* [Exercise goal]: Take every line containing "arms" from the material and copy it.

::::::

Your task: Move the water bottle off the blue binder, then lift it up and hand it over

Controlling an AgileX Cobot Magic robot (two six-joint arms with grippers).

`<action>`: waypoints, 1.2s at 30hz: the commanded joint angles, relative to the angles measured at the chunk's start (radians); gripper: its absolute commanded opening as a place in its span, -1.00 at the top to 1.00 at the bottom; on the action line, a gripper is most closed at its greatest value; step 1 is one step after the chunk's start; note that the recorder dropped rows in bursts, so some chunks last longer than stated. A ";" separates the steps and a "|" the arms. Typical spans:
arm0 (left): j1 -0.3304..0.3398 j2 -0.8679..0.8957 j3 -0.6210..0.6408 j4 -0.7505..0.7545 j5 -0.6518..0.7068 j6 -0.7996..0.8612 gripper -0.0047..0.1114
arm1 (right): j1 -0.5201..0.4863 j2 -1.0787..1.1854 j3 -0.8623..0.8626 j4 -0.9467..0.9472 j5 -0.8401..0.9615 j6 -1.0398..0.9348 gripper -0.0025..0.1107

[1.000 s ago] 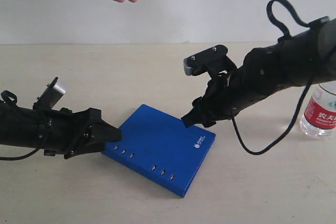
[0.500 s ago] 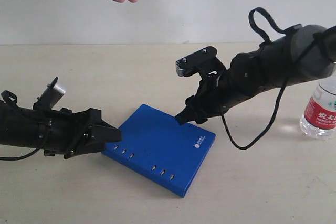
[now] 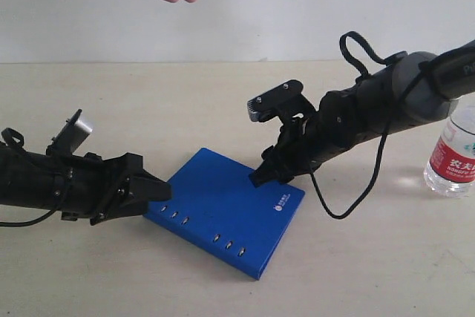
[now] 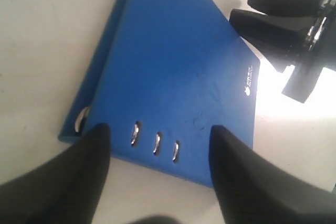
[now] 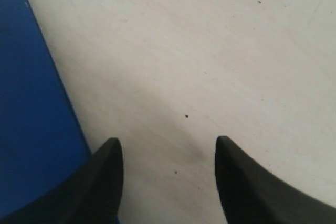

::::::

* [Result of the task]:
Controlling an AgileX Cobot Magic robot (two six-joint arms with grippers).
`<action>`: waypoints, 1.2s at 30hz: the commanded joint angles, relative to the angles measured at the chunk's start (radians); gripper: its absolute commanded opening as a place in its span, -1.00 at the top to 1.00 at the bottom; on the action line, a gripper is most closed at its greatest value; step 1 is one step after the chunk's start; note that the recorder dropped rows in bursts, so some chunks last longer than stated. A ";" separates the steps and a "|" the arms. Typical spans:

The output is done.